Page MenuHomePhabricator

CX2: <span class="Z3988"...
Open, MediumPublic

Description

Sometimes, CX2 creates completely useless span tags with many useless parameters but with just a "&nbsp;" as the text... Could you fix this ?

Example with Franz Ludwig Güssefeld on frwiki :

<span class="Z3988" style="display:none" title="ctx_ver=Z39.88-2004&rft_val_fmt=info%3Aofi%2Ffmt%3Akev%3Amtx%3Abook&rfr_id=info:sid/de.wikipedia.org:Franz+Ludwig+G%C3%BCssefeld&rft.atitle=Biographische+Notiz+von+Franz+Ludwig+G%C3%BCssefeld&rft.au=Franz+Ludwig+G%C3%BCssefeld&rft.btitle=Allgemeine+geographische+Ephemeriden&rft.date=1808&rft.genre=book&rft.place=Weimar&rft.pub=Landes-Industrie-Comptoir&rft.volume=Band+26">&nbsp;</span>

In addition to this huge span tag, there are other completely useless span tags :

<span>(NDB).</span> <span>Band</span>&nbsp;<span>7, Duncker & Humblot, Berlin 1966,</span> ISBN 3-428-00188-5<span>, S.</span>&nbsp;<span>289</span> <span>(</span><span class="plainlinks-print">[http://daten.digitale-sammlungen.de/0001/bsb00016325/images/index.html?seite=303 Digitalisat]</span><span>).</span>

Event Timeline

NicoV created this task.Mar 15 2019, 6:49 PM
Restricted Application added a subscriber: Aklapper. · View Herald TranscriptMar 15 2019, 6:49 PM
Arrbee moved this task from Check & Move to Bugs on the ContentTranslation board.May 13 2019, 2:50 PM

This is still happening, requiring cleanup by en.WP gnomes. Please make it stop. Here's an example from a few days ago:

https://en.wikipedia.org/w/index.php?title=History_of_the_far-right_in_Spain&oldid=929127143

NicoV added a comment.Dec 9 2019, 4:52 PM

Yes, please fix it : when will CX stop creating articles that requires gnomes to check each article and fix it ? This situation has been during for years

The history of Pedro Laín Entralgo article you linked: https://en.wikipedia.org/w/index.php?title=Pedro_La%C3%ADn_Entralgo&action=history tells that it was created in 2007. Why do you think that ContentTranslation created that article?

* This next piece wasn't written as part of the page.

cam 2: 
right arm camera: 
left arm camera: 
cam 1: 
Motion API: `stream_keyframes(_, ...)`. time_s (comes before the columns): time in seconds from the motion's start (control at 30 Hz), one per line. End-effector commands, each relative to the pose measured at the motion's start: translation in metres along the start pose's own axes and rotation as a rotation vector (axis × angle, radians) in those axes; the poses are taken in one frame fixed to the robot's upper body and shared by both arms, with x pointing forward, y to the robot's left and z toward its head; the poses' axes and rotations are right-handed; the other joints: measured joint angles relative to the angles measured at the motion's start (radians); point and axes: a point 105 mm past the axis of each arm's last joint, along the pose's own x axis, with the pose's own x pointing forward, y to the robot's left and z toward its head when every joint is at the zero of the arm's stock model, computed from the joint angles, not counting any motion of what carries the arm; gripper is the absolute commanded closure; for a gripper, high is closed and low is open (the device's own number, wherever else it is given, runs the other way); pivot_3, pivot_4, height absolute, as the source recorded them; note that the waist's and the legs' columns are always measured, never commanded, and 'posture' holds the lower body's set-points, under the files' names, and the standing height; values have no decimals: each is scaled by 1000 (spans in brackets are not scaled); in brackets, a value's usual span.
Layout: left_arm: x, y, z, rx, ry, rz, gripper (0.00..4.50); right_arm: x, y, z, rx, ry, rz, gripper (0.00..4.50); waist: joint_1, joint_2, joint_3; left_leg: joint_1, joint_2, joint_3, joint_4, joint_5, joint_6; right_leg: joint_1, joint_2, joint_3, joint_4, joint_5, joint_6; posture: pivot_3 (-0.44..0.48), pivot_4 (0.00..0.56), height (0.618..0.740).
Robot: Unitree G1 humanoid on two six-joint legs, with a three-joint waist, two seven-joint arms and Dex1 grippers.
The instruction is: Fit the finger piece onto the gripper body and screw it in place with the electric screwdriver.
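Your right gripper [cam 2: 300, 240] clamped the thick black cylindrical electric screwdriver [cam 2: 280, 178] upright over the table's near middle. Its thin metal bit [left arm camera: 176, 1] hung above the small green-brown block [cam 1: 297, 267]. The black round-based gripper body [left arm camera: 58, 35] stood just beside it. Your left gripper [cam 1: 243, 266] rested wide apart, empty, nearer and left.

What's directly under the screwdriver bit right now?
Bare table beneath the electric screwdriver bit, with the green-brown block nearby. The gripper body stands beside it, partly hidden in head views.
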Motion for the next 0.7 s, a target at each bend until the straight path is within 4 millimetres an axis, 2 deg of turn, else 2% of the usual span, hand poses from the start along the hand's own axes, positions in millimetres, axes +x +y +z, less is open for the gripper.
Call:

This is still happening, requiring cleanup by en.WP gnomes. Please make it stop. Here's an example from a few days ago:

https://en.wikipedia.org/w/index.php?title=History_of_the_far-right_in_Spain&oldid=929127143

as far as I can see this article is created using VisualEditor from scratch and not using translation. The articles created using ContentTranslation will have an edittag "contenttranslation"

Please let us know how these two issues are related to ContentTranslation. Thanks

Really? Look at the span tags. They say

span title="ctx_ver=Z39.88-2004&rfr_id=info%3Asid%2Fes.wikipedia.org%3APedro+La%C3%ADn+Entralgo

and

span class="Z3988" title="ctx_ver=Z39.88-2004&rfr_id=info%3Asid%2Fes.wikipedia.org%3AHistoria+de+la+extrema+derecha+en+Espa%C3%B1a

It is my impression that "CTX" is the content translation tool, but I could be wrong. The rest of this post proceeds on that assumption.

For the former article, the edit I linked to was made on 1 July 2019, as shown in the diff I linked; it does not matter when the article was created, it matters when the edit in question was made.

Edits created with the content translation tool do not have to be tagged with "contenttranslation" if they were copy-pasted from another location, such as the editor's user space in en.WP or another language's WP.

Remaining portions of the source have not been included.